31

1.1K 184 31
                                    

"Kau tahu keahlian iblis?"
"Menjadi jahat?"
Ia tertawa.
"Itu hanya sifat yang merugikan."
"Lalu apa?"
Ia menyipit, tersenyum kecut.
"Iblis itu pandai berbohong. Mereka spesialis dalam hal itu."

***

Gadis itu sudah bersiap mengetuk. Bahkan ia menahan nafas tatkala tangannya mengambang di udara. Hanya saja, sesuatu kembali menghentikannya.

Bagaimana jika Jungkook terlalu takut untuk keluar? Apa dia masih sanggup menampakkan wajahnya?

Jaemi tidak bisa memikirkan banyak hal. Seakan sejak menyaksikan dan mendengar kembali hal yang tidak lazim beberapa hari lalu baginya telah menyerap seluruh daya pikir maupun tenaganya. Mungkin Jungkook jauh lebih kacau. Jaemi tahu pria itu sudah kembali dua hari setelah pergi menghilang di udara. Namun Jaemi tak bisa menghilangkan rasa cemas yang menghampiri, makin hari semakin menjadi.

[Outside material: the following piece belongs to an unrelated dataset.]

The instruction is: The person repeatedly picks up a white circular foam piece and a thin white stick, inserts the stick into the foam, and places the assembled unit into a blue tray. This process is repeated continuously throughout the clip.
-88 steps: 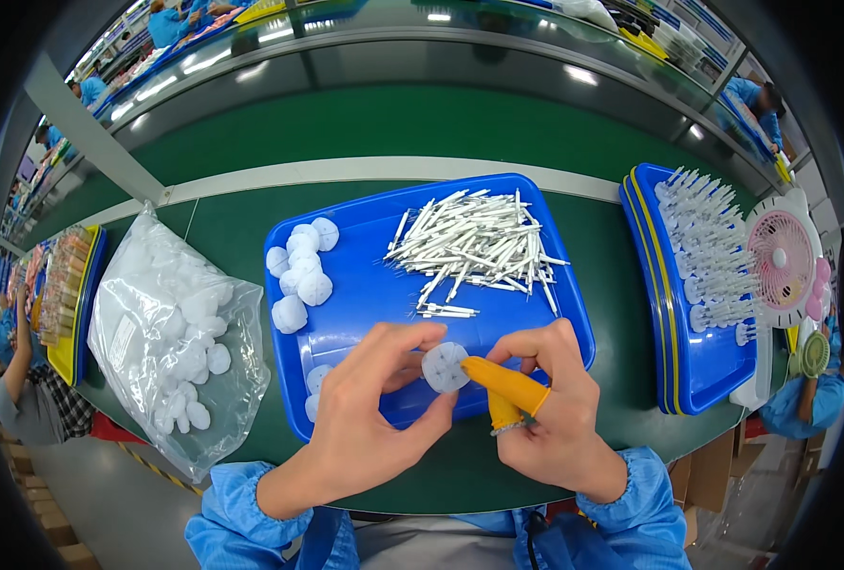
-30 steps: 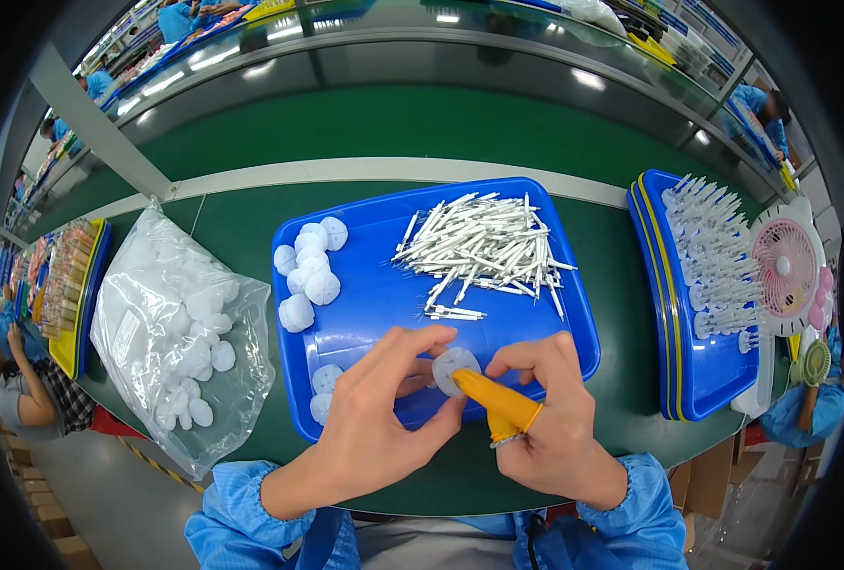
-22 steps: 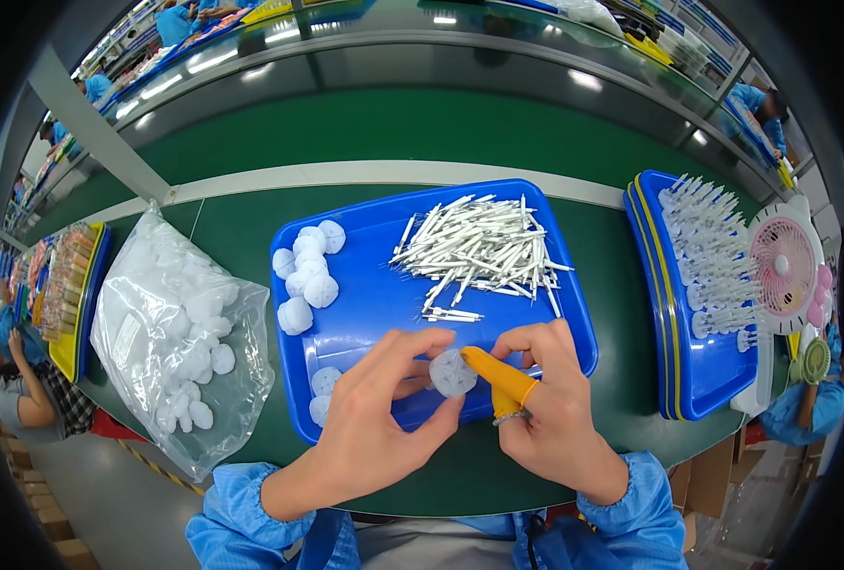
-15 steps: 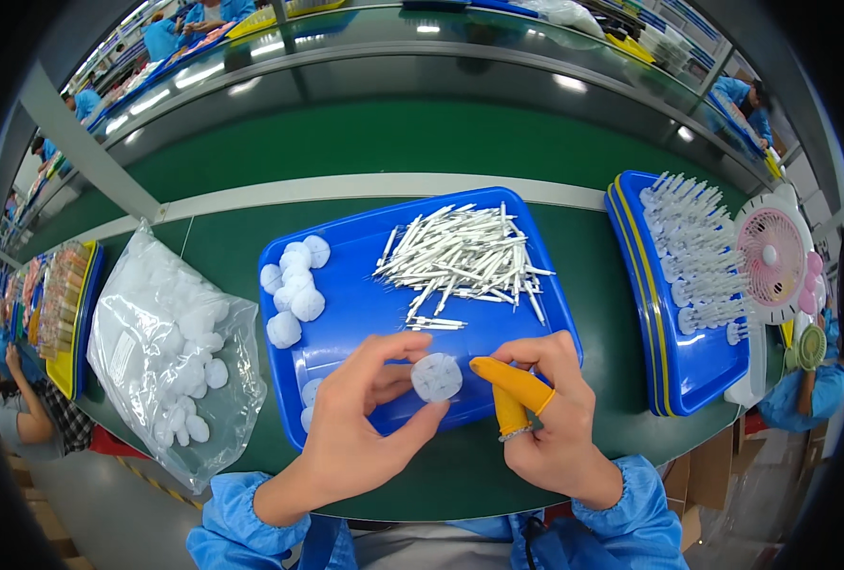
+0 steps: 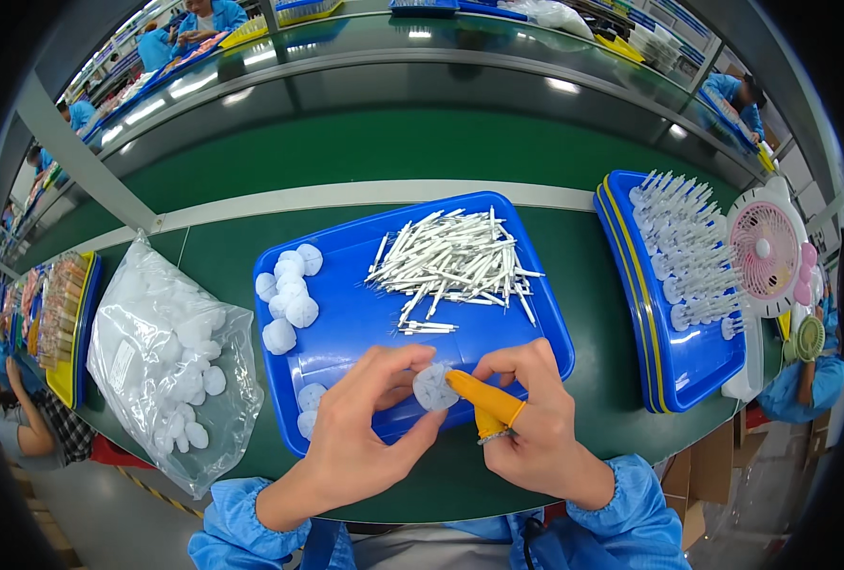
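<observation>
Between thumb and fingers, my left hand [image 5: 374,404] grips a round, translucent white plastic disc [image 5: 433,388] over the near edge of a blue tray [image 5: 346,350]. Yellow finger cots [image 5: 488,394] cover fingers of my right hand [image 5: 536,418]; a covered fingertip touches the disc's right side, and whether this hand pinches anything is hidden. A heap of thin white sticks with fine wire-like ends [image 5: 455,256] fills the tray's far right. More white discs [image 5: 291,290] lie along its left side, a few of them close to my left hand.
To the left lies a clear plastic bag [image 5: 180,351] of white discs. Stacked blue and yellow trays [image 5: 692,375] at right carry rows of upright white stick pieces [image 5: 683,247]. Beside them stands a pink and white fan [image 5: 766,249]. A long green belt [image 5: 393,142] runs beyond the table.
My right hand has moved left, bringing its yellow-covered fingertip onto the disc, which was apart from it before. My left hand keeps its hold. The whole view has shifted slightly.
</observation>
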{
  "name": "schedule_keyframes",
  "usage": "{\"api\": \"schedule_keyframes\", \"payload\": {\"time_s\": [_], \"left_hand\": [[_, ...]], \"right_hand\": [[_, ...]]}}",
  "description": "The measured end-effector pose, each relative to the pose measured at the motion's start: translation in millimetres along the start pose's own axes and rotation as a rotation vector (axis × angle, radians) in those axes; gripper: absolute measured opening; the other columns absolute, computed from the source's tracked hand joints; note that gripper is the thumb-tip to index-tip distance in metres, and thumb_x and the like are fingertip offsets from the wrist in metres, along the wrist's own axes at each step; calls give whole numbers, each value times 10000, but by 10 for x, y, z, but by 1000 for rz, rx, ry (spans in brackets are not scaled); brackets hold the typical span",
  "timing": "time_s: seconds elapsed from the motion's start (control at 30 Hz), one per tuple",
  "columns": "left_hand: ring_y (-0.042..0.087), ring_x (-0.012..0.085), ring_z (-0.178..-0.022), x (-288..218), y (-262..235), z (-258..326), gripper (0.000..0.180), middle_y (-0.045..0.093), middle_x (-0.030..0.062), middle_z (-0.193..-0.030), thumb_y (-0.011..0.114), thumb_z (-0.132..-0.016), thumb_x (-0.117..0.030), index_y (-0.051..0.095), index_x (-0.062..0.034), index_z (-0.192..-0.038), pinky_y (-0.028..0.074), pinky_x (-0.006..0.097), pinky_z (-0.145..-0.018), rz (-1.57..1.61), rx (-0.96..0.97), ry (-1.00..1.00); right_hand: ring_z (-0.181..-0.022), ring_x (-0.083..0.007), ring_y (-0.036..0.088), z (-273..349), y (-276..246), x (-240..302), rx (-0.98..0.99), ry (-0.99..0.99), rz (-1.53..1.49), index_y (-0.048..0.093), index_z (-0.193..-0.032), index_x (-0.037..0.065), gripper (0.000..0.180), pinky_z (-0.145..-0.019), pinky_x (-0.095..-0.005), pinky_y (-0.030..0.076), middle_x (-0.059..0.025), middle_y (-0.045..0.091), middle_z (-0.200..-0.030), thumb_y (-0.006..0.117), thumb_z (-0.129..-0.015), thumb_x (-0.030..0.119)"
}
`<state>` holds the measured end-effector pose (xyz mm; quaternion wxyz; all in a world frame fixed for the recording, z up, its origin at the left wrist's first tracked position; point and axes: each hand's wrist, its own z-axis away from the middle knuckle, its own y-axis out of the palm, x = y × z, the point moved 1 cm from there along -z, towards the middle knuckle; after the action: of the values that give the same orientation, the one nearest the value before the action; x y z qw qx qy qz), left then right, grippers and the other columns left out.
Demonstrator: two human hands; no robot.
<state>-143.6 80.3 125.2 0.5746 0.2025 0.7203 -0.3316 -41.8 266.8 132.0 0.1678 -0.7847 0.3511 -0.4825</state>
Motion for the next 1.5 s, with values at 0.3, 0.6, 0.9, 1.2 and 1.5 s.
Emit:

Tidak. Jaemi seratus persen yakin, Jeon Jungkook tidak pernah ingin melukai siapapun.

"Jungkook..," ia mengetuk pintu dan mendekatkan wajahnya. "Jung, aku memasak terlalu banyak hari ini. Ayo datanglah makan bersama."

Tidak ada jawaban. Tidak ada suara. Mungkinkah Jungkook tidak ada di dalam?

"Atau jika kau mau, aku bisa membawakannya--"

Pintu tertarik kedalam, membuka. Wajah pucat yang memiliki bola mata rusa mengintip ragu.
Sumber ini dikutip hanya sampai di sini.